=== About this exercise ===
Show every line of the data where the word "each" can be found.
# # # # # # #
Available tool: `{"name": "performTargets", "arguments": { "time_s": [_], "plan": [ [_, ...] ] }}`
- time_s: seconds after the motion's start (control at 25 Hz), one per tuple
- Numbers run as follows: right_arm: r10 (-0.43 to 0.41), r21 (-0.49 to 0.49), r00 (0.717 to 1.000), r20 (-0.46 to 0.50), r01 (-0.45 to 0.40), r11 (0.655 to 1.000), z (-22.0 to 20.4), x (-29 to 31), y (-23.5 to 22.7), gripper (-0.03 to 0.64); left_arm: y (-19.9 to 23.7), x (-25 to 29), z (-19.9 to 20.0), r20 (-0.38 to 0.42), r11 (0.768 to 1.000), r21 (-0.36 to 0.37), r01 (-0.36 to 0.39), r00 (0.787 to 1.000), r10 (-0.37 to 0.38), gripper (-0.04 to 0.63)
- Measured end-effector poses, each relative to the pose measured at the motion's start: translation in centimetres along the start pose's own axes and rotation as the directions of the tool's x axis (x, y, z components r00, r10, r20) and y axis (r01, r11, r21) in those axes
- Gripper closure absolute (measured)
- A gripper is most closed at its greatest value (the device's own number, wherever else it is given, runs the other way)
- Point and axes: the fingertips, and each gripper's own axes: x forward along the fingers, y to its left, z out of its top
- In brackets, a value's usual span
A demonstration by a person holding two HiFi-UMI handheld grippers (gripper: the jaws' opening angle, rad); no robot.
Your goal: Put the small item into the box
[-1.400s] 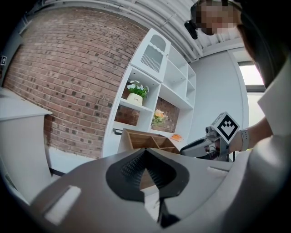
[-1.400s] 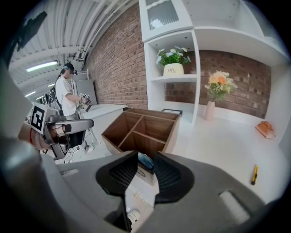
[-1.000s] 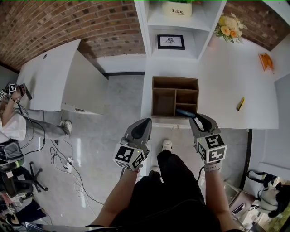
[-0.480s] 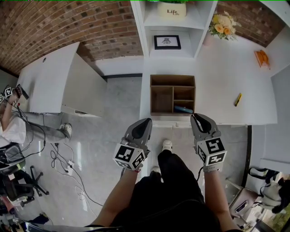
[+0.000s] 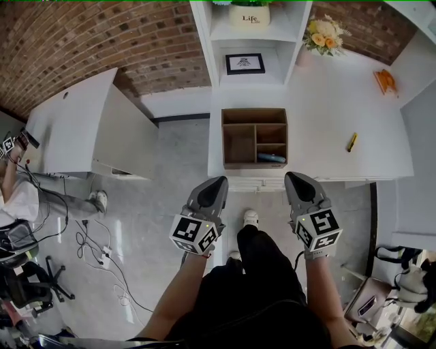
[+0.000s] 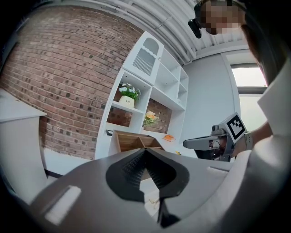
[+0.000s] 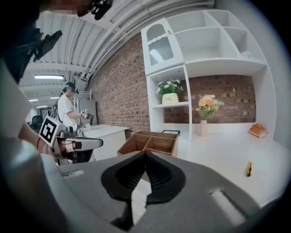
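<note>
The open wooden box (image 5: 253, 136) lies on the white counter (image 5: 327, 116), divided into compartments. A small dark blue item (image 5: 271, 158) rests in its near right compartment. My right gripper (image 5: 293, 178) hovers short of the counter's front edge, pulled back from the box, shut with nothing in it. Level with it on the left, my left gripper (image 5: 219, 182) is also shut and empty. The box (image 7: 152, 142) lies ahead in the right gripper view, with the left gripper (image 7: 86, 144) off to the side. From the left gripper view, the box (image 6: 136, 140) and the right gripper (image 6: 200, 143) both show.
A yellow marker (image 5: 351, 142) lies on the counter right of the box, an orange object (image 5: 385, 80) farther back. Flowers (image 5: 322, 33), a framed picture (image 5: 244, 63) and a potted plant (image 5: 248, 15) sit on the shelf unit. Another white table (image 5: 75, 123) and a person (image 5: 13, 184) are at left.
My right gripper has pulled back out of the box, leaving the blue item in the compartment, and its jaws have shut. The left gripper has barely moved.
</note>
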Motion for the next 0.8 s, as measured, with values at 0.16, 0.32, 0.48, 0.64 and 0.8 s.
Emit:
{"name": "performTargets", "arguments": {
  "time_s": [0.16, 0.32, 0.48, 0.64, 0.8],
  "plan": [
    [-0.002, 0.012, 1.000, 0.011, 0.002, 1.000, -0.2, -1.4, 0.4, 0.614, -1.1, -0.5, 0.0, 0.005, 1.000, 0.001, 0.013, 1.000, -0.013, 0.592],
    [0.004, 0.014, 0.999, 0.034, -0.004, 1.000, -0.2, -2.7, 1.2, 0.614, -2.1, -1.2, 0.1, 0.013, 1.000, 0.006, 0.023, 1.000, -0.023, 0.592],
    [0.016, -0.001, 0.998, 0.063, -0.016, 1.000, -0.1, -3.8, 2.3, 0.614, -2.9, -2.2, 0.0, 0.023, 1.000, 0.010, 0.023, 0.999, -0.023, 0.592],
    [0.026, -0.014, 0.996, 0.086, -0.025, 1.000, -0.2, -5.1, 3.5, 0.614, -3.8, -3.6, -0.2, 0.032, 1.000, 0.015, 0.023, 0.999, -0.024, 0.592],
    [0.036, -0.026, 0.995, 0.096, -0.034, 0.999, -0.2, -6.3, 4.8, 0.614, -4.3, -5.1, 0.0, 0.043, 1.000, 0.020, 0.017, 0.999, -0.018, 0.592]
  ]
}}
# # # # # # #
=== Answer to this task ===
- Measured end-effector poses, each relative to the pose measured at the motion's start: translation in centimetres along the start pose's own axes and rotation as the directions of the tool's x axis (x, y, z components r00, r10, r20) and y axis (r01, r11, r21) in those axes
- Point and axes: the fingertips, and each gripper's own axes: x forward along the fingers, y to its left, z out of its top

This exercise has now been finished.